Original Link: http://www.anandtech.com/show/2213
DX10 for the Masses: NVIDIA 8600 and 8500 Series Launchby Derek Wilson on April 17, 2007 9:00 AM EST
- Posted in
Incredibly high priced and high powered graphics cards are exciting. For geeks like us, learning about the newest and best hardware out there is like watching a street race between a Lambo and a Ferrari. We are able to see what the highest achievable performance really offers when put to the test. Standing on the bleeding edge of technology and looking out at what is currently possible towards the next great advancement inspires us. The volume and depth of knowledge required to build a GPU humbles us while physically demonstrating the potential of the human race.

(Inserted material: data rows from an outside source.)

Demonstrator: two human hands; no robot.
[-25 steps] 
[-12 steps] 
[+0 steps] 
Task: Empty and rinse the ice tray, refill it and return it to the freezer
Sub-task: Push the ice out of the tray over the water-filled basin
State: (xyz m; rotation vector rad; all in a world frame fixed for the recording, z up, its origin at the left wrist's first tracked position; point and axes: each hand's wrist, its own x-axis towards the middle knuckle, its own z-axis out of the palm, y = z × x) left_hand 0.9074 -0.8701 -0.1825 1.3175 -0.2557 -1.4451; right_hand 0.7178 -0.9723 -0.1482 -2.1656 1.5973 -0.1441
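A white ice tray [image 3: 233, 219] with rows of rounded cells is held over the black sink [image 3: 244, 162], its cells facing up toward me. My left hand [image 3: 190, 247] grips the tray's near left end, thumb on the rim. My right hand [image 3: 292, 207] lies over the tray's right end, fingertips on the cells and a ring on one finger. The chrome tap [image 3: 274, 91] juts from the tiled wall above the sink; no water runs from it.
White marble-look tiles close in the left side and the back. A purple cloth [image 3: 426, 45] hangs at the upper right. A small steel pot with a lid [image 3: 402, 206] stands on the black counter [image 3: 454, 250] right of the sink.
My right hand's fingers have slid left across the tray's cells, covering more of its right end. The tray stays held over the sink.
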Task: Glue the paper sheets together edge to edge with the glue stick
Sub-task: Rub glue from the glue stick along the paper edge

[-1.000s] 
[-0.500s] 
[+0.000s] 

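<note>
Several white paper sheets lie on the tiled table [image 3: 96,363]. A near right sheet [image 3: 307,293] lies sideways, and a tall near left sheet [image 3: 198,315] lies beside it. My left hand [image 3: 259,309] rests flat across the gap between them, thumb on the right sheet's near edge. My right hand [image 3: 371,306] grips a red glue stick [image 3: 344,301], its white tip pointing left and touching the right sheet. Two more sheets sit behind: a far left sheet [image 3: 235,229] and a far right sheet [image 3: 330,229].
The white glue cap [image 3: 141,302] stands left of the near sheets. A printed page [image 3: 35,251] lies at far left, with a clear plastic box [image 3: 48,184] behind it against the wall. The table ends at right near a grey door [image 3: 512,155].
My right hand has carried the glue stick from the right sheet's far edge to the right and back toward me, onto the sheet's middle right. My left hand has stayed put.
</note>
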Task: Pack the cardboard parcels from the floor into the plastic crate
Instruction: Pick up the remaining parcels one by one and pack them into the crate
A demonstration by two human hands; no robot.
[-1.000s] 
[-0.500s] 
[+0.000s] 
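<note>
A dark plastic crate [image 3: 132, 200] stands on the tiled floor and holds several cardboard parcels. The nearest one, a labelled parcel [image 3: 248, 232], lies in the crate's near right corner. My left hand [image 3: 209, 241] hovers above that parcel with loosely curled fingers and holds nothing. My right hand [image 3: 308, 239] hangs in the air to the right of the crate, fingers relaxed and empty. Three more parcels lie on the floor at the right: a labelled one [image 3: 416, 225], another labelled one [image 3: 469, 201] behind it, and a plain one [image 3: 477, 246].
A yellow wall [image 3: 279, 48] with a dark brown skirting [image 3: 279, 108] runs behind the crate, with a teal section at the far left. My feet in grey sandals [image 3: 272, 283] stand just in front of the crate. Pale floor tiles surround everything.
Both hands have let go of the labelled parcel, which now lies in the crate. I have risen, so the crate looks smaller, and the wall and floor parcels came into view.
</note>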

Unfortunately, this hardware, while attainable for a price, is often out of reach for most of its admirers. Sometimes it isn't owning the thing which we set apart that gives us joy, but knowing of its existence and relishing the fact that some time, in the not too distant future, that kind of performance will be available for a reasonable price as a mainstream staple.
While the performance of the 8800 GTX is still a ways off from making it to the mainstream, we finally have the feature set (and then some) of the GeForce 8 series in a very affordable package. While we only have the fastest of the new parts from NVIDIA today, the announcement today includes these new additions to the lineup:
GeForce 8600 GTS
GeForce 8600 GT
GeForce 8500 GT
GeForce 8400 (OEM only)
GeForce 8300 (OEM only)
The OEM only parts will not be available as add-in cards but will only be included in pre-built boxes by various system builders. While the 8600 GTS should be available immediately, we are seeing a little lag time between now and when the 8600 GT and 8500 GT will be available (though we are assured both will be on shelves before May 1). While NVIDIA has been very good about sticking to a hard launch strategy for quite a while now, we were recently informed that this policy would be changing.
Rather than coordinate hardware availability with their announcement, NVIDIA will move to announcing a product with availability to follow. Our understanding is that availability will happen within a couple weeks of announcements. There are reasons NVIDIA would prefer to do things this way, and they shared a few with us. It's difficult for all the various card manufacturers to meet the same schedule for availability, and giving them more time to get their hardware ready for shipment will even the playing field. It's hard to keep information from leaking when parts are already moving into the channel for distribution. With some sites able to get their hands on this information without talking to NVIDIA (and thus can avoid abiding by embargo dates on publication), taking measures to slow or stop leaks helps NVIDIA control information flow to the public and appease publishers who don't like getting scooped.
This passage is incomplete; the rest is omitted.